(Records from a data source)

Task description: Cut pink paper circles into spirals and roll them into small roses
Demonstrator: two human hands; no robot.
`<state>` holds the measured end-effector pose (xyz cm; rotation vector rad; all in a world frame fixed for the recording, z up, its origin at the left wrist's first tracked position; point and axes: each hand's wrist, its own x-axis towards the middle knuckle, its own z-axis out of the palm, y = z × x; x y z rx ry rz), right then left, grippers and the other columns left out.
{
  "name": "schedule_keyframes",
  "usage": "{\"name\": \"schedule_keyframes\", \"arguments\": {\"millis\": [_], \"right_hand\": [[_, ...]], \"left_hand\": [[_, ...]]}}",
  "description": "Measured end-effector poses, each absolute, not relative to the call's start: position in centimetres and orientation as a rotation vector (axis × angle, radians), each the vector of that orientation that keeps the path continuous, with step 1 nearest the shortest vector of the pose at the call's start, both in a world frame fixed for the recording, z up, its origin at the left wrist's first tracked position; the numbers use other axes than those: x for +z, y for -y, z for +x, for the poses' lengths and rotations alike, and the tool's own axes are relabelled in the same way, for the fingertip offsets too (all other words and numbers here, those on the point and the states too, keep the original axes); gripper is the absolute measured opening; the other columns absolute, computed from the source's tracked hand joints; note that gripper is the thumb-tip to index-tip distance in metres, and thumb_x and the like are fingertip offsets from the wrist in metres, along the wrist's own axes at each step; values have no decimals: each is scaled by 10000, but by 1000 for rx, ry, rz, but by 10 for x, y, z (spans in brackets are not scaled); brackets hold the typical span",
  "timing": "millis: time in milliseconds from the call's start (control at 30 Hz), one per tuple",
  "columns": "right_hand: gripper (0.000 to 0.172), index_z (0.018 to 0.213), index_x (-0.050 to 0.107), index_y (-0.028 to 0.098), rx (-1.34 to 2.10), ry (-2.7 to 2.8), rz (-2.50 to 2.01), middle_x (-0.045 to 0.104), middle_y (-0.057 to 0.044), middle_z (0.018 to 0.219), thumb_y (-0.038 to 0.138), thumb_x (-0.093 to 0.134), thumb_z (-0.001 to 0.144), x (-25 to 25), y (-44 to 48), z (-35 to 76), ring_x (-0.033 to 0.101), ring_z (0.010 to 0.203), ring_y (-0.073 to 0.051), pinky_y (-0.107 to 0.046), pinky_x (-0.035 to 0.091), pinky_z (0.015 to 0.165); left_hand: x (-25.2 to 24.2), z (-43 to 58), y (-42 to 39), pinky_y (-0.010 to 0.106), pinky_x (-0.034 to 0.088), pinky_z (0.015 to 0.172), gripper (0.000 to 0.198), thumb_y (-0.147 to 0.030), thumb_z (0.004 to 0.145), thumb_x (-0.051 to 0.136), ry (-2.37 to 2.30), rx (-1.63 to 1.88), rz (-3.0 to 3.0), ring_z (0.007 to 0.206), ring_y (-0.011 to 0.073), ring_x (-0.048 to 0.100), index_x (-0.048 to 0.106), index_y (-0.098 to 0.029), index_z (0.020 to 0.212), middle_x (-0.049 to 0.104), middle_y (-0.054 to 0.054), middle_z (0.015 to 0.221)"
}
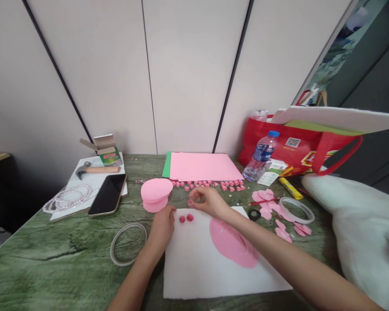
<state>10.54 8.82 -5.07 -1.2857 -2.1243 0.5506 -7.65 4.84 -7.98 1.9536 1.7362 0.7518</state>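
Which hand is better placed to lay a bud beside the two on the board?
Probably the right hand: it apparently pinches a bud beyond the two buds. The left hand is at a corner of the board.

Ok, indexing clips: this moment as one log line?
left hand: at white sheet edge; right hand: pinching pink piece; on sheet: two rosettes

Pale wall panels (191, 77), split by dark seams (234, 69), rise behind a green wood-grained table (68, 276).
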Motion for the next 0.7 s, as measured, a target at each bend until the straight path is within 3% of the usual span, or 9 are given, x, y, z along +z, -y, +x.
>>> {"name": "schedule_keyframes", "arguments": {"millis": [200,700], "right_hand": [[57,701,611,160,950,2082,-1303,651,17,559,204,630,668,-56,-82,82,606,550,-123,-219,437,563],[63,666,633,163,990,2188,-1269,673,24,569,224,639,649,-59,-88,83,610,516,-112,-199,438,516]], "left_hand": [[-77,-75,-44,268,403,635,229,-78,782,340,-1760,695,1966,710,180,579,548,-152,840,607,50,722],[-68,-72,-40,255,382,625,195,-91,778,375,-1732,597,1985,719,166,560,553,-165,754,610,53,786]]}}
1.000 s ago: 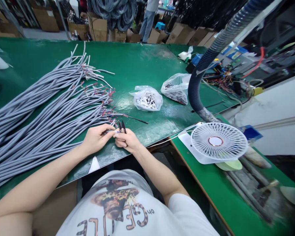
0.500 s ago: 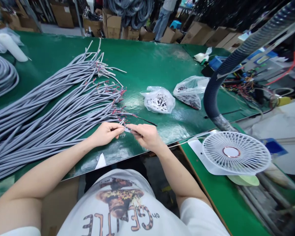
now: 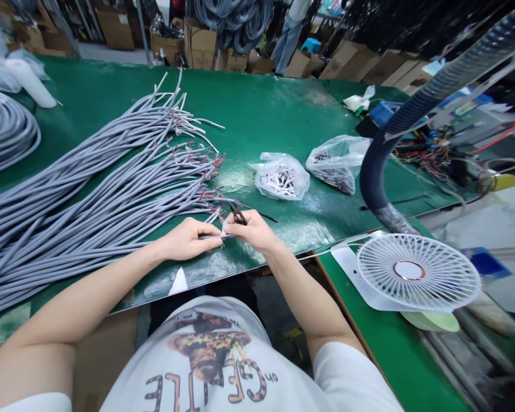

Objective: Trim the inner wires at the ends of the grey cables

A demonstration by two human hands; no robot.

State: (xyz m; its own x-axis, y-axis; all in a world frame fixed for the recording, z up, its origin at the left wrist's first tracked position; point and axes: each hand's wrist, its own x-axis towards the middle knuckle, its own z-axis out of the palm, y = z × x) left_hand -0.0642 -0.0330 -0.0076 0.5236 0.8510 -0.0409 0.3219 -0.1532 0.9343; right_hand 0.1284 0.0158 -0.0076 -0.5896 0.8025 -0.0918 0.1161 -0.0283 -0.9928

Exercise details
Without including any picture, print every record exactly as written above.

Answer to the exercise
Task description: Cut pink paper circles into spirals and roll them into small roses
Demonstrator: two human hands; no robot.
`<state>` holds the measured end-effector pose (xyz cm; rotation vector rad; all in a world frame fixed for the recording, z up, its origin at the left wrist's first tracked position; point and axes: each hand's wrist, its own x-axis towards the middle knuckle, its own z-axis out of the palm, y = z × x; x y z rx ry rz), right then left, grippers and the other columns left out.
{
  "name": "schedule_keyframes",
  "usage": "{\"name\": \"schedule_keyframes\", \"arguments\": {\"millis\": [_], \"right_hand\": [[_, ...]], \"left_hand\": [[_, ...]]}}",
  "description": "Measured end-effector poses, each absolute, not relative to the call's start: position in centimetres and orientation as a rotation vector (axis × angle, radians), each the vector of that orientation that keeps the path continuous, with step 1 nearest the shortest vector of the pose at the call's start, both in a world frame fixed for the recording, z up, its origin at the left wrist's first tracked position; the numbers use other axes than those: x for +z, y for -y, z for +x, for the poses' lengths and rotations alike, and the tool's own axes are relabelled in the same way, for the fingertip offsets too (all other words and numbers here, those on the point and the states too, keep the original axes); gripper is the absolute measured opening; the other columns absolute, computed from the source's tracked hand joints; note that gripper is the thumb-tip to index-tip distance in metres, and thumb_x and the like are fingertip offsets from the wrist in metres, along the wrist's own axes at each step; values have no decimals: each is scaled by 10000, but by 1000 for rx, ry, rz, but by 10 for x, y, z (spans in brackets are not scaled); brackets hold the typical span",
  "timing": "millis: time in milliseconds from the call's start (control at 30 Hz), one per tuple",
  "columns": "right_hand: gripper (0.000 to 0.172), index_z (0.018 to 0.213), index_x (-0.050 to 0.107), index_y (-0.028 to 0.098), rx (-1.34 to 2.10), ry (-2.7 to 2.8), rz (-2.50 to 2.01), middle_x (-0.045 to 0.104), middle_y (-0.057 to 0.044), middle_z (0.018 to 0.219), thumb_y (-0.038 to 0.138), thumb_x (-0.093 to 0.134), thumb_z (-0.001 to 0.144), x (-25 to 25), y (-44 to 48), z (-35 to 76), ring_x (-0.033 to 0.101), ring_z (0.010 to 0.203), ring_y (-0.073 to 0.051), pinky_y (-0.107 to 0.046), pinky_x (-0.035 to 0.091), pinky_z (0.015 to 0.165); left_hand: x (-25.2 to 24.2), z (-43 to 58), y (-42 to 39), pinky_y (-0.010 to 0.106), pinky_x (-0.034 to 0.088), pinky_z (0.015 to 0.172), gripper (0.000 to 0.198), thumb_y (-0.147 to 0.030), thumb_z (0.004 to 0.145), thumb_x (-0.051 to 0.136), ry (-2.37 to 2.30), rx (-1.63 to 1.88), rz (-3.0 to 3.0), ring_z (0.007 to 0.206), ring_y (-0.011 to 0.073), ring_x (-0.048 to 0.100), index_x (-0.048 to 0.106), index_y (-0.098 to 0.029), index_z (0.020 to 0.212), middle_x (-0.049 to 0.104), middle_y (-0.054 to 0.054), middle_z (0.015 to 0.221)"
}
<state>10.54 8.82 -5.07 -1.2857 -2.1243 0.5506 -7.65 4.84 -7.98 1.9536 1.7362 0.7518</state>
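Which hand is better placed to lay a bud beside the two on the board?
Probably the right hand: it apparently pinches a bud beyond the two buds. The left hand is at a corner of the board.

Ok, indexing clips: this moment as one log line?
left hand: at white sheet edge; right hand: pinching pink piece; on sheet: two rosettes

Pale wall panels (191, 77), split by dark seams (234, 69), rise behind a green wood-grained table (68, 276).
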Motion for the next 0.7 s, as measured, a target at each bend until the straight path is within 3% of the usual span, or 9 are given, x, y, z along +z, -y, +x.
>>> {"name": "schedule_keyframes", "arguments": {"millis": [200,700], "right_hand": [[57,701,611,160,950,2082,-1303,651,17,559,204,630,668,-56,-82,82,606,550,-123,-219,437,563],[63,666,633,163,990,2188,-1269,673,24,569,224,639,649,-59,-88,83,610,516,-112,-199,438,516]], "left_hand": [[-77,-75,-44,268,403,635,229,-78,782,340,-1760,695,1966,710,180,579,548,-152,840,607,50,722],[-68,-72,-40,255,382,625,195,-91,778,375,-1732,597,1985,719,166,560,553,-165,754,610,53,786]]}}
1.000 s ago: 
0.500 s ago: 
now: 

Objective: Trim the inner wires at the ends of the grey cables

A demonstration by two human hands; no robot.

State: (xyz m; its own x-axis, y-axis; all in a world frame fixed for the recording, z up, its origin at the left wrist's first tracked position; point and axes: each hand's wrist, its own x-axis towards the middle knuckle, its own z-axis out of the palm, y = z × x) left_hand -0.0642 -0.0330 -0.0076 0.5236 0.8510 -0.0409 0.3219 -0.1532 0.9343; right_hand 0.1284 0.0158 -0.0076 -0.5896 0.8025 -0.0918 0.1161 -0.0283 -0.9928

No additional answer is expected.